* Problem details
Without the pictures, give the records again exactly as they appear.

* Listed records

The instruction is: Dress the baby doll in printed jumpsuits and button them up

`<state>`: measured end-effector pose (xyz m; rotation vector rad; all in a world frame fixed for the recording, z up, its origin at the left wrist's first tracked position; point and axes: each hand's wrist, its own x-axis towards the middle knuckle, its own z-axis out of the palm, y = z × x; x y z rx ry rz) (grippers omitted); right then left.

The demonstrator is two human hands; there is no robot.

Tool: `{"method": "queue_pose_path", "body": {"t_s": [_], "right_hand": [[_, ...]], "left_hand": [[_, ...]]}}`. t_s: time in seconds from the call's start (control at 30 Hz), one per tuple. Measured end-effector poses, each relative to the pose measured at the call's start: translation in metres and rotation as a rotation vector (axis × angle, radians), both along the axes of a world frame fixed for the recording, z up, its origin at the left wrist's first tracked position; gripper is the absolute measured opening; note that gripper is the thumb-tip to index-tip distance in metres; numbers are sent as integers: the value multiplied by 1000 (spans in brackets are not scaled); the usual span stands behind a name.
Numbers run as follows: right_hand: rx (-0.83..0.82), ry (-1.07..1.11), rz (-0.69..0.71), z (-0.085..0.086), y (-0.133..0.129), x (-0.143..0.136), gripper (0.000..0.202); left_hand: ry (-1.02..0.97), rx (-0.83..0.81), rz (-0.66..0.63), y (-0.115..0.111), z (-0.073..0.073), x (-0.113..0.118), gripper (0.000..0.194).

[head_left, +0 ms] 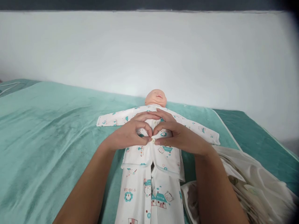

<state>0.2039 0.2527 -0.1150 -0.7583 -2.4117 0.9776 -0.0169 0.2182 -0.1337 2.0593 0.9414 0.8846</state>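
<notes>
Green blanket point(58, 140), left: soft, creased. Left hand point(128, 133) pinches the shirt point(137, 157) front by thumb and forefinger. Shirt: lies over the doll point(156, 97), whose head is at the blanket's far edge; appears light and limp, best gripped at the placket. Button point(153, 141): small, probably hard and slippery, best held by its rim. Right hand point(179, 135): pinches beside it; exact layer cannot be told. White cloth point(261, 174): rumpled, near right corner.

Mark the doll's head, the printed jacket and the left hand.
Doll's head point(155, 97): head view, cheek.
Printed jacket point(137, 156): head view, lower front panel.
Left hand point(178, 132): head view, back of hand.
</notes>
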Motion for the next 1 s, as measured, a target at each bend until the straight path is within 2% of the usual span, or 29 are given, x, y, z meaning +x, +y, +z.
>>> {"method": "queue_pose_path", "body": {"t_s": [0.33,0.5,0.6,0.7,0.83,1.0], "right_hand": [[-35,61,-28,-2,-1,-6,5],[-38,121,-19,-1,0,-6,6],[-101,225,-17,-3,1,-4,11],[-163,377,-62,-7,1,-4,18],[-202,599,-248,-14,0,-8,27],[-247,773,-733,-13,2,-18,26]], "left_hand": [[-54,-56,-33,1,0,-3,7],[-79,-47,-52,2,0,-4,10],[-95,-9,-26,2,-1,-1,12],[-111,27,55,2,-4,5,16],[-36,85,221,0,-8,17,21],[-34,107,325,-4,-10,24,8]]}}
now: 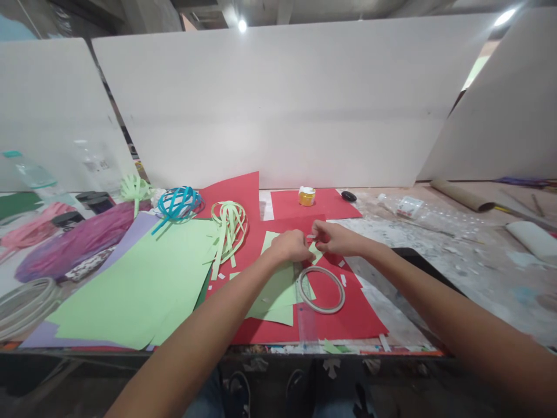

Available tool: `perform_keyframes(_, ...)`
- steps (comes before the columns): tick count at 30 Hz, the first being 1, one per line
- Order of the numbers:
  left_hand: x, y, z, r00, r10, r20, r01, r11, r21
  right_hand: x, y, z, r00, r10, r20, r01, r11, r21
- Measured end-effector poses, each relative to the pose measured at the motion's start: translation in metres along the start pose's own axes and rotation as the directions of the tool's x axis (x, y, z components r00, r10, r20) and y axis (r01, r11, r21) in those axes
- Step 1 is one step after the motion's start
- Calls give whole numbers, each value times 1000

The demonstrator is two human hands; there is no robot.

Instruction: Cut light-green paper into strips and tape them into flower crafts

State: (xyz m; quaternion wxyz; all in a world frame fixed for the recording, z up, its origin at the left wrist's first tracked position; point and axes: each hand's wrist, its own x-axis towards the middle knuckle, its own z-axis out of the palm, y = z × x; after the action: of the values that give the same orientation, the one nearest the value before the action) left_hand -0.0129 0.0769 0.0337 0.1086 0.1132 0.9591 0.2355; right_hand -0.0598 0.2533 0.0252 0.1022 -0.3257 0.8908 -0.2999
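My left hand [292, 246] is closed over light green paper [278, 290] on red sheets; what its fingertips pinch is too small to make out. Just to its right, my right hand [327, 237] has its fingers pinched near a tiny pale strip [311, 236]. A small light green piece [317, 253] lies between and below the hands. Nearer to me, a white tape roll [321, 290] rests flat, partly over a clear ruler [307, 322]. Small white scraps dot the red paper [361, 316].
Left are large green sheets [139, 278], curled green strips [230, 229], a blue strip ball [179, 204] and a purple bag [82, 241]. Behind my hands stands a yellow jar [307, 196]. Right are a plastic bottle [409, 207], a cardboard tube [462, 195] and a black object [424, 267].
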Motion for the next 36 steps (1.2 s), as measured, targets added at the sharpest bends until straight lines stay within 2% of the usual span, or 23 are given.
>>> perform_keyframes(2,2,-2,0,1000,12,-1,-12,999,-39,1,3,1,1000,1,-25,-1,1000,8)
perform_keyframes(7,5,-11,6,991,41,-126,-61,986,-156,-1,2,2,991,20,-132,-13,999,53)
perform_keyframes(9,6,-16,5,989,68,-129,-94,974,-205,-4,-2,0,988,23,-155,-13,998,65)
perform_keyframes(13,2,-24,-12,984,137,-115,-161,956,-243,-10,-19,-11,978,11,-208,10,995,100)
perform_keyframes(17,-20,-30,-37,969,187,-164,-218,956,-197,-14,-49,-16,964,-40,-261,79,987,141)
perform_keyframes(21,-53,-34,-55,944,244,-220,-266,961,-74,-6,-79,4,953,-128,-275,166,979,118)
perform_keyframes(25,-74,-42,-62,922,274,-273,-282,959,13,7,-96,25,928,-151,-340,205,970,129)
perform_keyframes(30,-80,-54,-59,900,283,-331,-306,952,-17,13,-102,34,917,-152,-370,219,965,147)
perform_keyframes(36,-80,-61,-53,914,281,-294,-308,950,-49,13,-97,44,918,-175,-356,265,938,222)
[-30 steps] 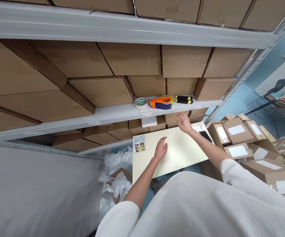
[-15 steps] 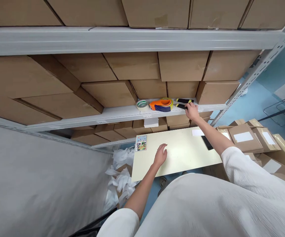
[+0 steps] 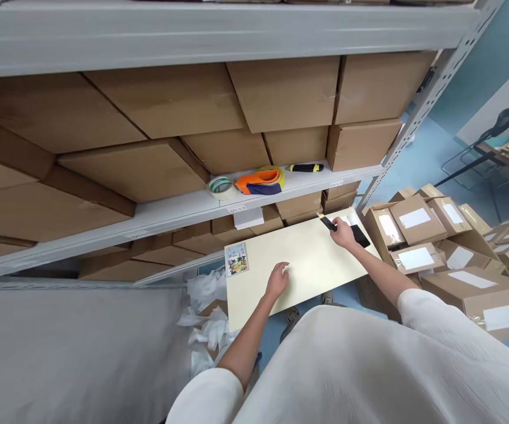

* Result
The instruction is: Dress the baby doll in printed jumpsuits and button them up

`<state>`: measured end-effector pose (xyz m; rotation vector rad; all in a world frame fixed for the recording, z up, its origin at the left wrist's first tracked position; point and axes: each hand's wrist, its own x-axis towards the middle knuckle, its own z-axis out of the palm, y = z × x; x y z rx ry rz) (grippers omitted); right then left.

The demonstrator is two human hands; there is no robot.

Tool: `{"method": "queue_pose_path", "body": {"t_s": [_], "right_hand": [[_, ...]], "left_hand": [[_, ...]]}}`. t_s: time in seconds from the call's start (control at 30 Hz), one per tuple. Measured end-effector poses, each relative to the pose measured at the call's start: translation in metres and rotation as a rotation vector (axis × angle, radians), both along the axes of a world frame fixed for the recording, z up, its origin at the left wrist's first tracked position; gripper is the absolute measured opening; note that gripper is the thumb-tip to index-tip distance in metres; numbers are sent as integers: the value multiplied by 1000 (spans in brackets are not scaled); the usual span stands behind a name.
Numbers run as follows: right_hand: rx (-0.83..0.82), ry (-1.07..1.11), rz (-0.69..0.71), z (-0.085..0.086), y (-0.133..0.129), x (-0.143..0.136), gripper (0.000..0.202); left_hand: ry (-1.02..0.97), rx (-0.83..0.81), rz (-0.66..0.63), y (-0.115..0.111), z (-0.073..0.073), x (-0.113..0.118), gripper (0.000..0.194).

[head_left, +0 ms] 

<state>0.2039 0.2527 -0.1150 -0.7583 -2.4117 0.9776 -0.0169 0.2182 -0.1337 2.0593 0.9414 0.8846</state>
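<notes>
Green blanket point(58, 140), left: soft, creased. Left hand point(128, 133) pinches the shirt point(137, 157) front by thumb and forefinger. Shirt: lies over the doll point(156, 97), whose head is at the blanket's far edge; appears light and limp, best gripped at the placket. Button point(153, 141): small, probably hard and slippery, best held by its rim. Right hand point(179, 135): pinches beside it; exact layer cannot be told. White cloth point(261, 174): rumpled, near right corner.

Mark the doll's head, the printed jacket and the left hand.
Doll's head point(155, 97): head view, cheek.
Printed jacket point(137, 156): head view, lower front panel.
Left hand point(178, 132): head view, back of hand.
</notes>
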Motion for the next 1 s, as measured, a target at each bend until the straight path is within 2% of the usual span, or 29 are given, x, y, z meaning +x, +y, +z.
>>> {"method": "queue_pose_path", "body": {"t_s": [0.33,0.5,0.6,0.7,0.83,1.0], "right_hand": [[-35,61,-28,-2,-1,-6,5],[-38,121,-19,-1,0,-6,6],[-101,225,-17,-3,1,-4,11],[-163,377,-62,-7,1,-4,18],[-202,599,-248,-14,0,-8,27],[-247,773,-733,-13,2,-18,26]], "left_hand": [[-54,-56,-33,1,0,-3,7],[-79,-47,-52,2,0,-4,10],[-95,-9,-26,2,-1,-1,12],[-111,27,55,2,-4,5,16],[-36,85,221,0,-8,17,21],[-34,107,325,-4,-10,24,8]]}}
now: 

Available tool: `perform_keyframes(_, ...)`
- steps (comes before the columns): tick count at 30 Hz, the first being 1, one per line
- Order of the numbers:
  left_hand: x, y, z, r00, r10, r20, r01, r11, r21
  right_hand: x, y, z, r00, r10, r20, r01, r11, r21
- Measured end-effector poses, each relative to the pose measured at the motion's start: translation in metres along the start pose's own axes and rotation as the directions of the tool's x axis (x, y, z components r00, r10, r20) and y axis (r01, r11, r21) in those axes
- Step 1 is one step after the motion's start
- Calls give whole numbers, each value times 1000

The demonstrator is two human hands; there is no robot.

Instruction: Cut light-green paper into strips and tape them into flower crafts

State: (xyz m; quaternion wxyz; all in a world frame fixed for the recording, z up, its origin at the left wrist's first tracked position; point and axes: each hand's wrist, its own x-axis towards the middle knuckle, its own z-axis out of the palm, y = z × x; after the action: of the values that give the same orientation, the one nearest the value before the action) left_hand -0.0129 0.0769 0.0337 0.1086 0.1132 0.9591 0.2355; right_hand -0.0598 0.2533 0.0252 0.1022 -0.3257 0.8908 -0.2999
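My left hand [292, 246] is closed over light green paper [278, 290] on red sheets; what its fingertips pinch is too small to make out. Just to its right, my right hand [327, 237] has its fingers pinched near a tiny pale strip [311, 236]. A small light green piece [317, 253] lies between and below the hands. Nearer to me, a white tape roll [321, 290] rests flat, partly over a clear ruler [307, 322]. Small white scraps dot the red paper [361, 316].
Left are large green sheets [139, 278], curled green strips [230, 229], a blue strip ball [179, 204] and a purple bag [82, 241]. Behind my hands stands a yellow jar [307, 196]. Right are a plastic bottle [409, 207], a cardboard tube [462, 195] and a black object [424, 267].
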Motion for the next 36 steps (1.2 s), as measured, targets added at the sharpest bends until straight lines stay within 2% of the usual span, or 23 are given.
>>> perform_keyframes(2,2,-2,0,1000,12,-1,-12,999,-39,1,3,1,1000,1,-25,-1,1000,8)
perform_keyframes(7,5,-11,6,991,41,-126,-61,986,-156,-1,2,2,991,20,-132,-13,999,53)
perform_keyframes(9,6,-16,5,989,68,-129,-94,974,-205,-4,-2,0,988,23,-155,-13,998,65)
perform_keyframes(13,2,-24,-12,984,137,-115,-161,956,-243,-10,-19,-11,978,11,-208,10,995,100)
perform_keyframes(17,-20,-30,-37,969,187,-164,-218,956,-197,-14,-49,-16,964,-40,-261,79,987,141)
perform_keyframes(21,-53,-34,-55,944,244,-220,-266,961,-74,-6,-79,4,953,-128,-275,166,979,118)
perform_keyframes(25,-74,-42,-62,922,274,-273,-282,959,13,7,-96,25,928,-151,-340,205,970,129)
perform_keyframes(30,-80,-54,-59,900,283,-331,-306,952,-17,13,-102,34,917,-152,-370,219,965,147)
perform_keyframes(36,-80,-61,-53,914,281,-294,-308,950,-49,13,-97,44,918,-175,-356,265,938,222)
[-30 steps] 
[-15 steps] 
[+0 steps] 

Work on the exercise is now finished.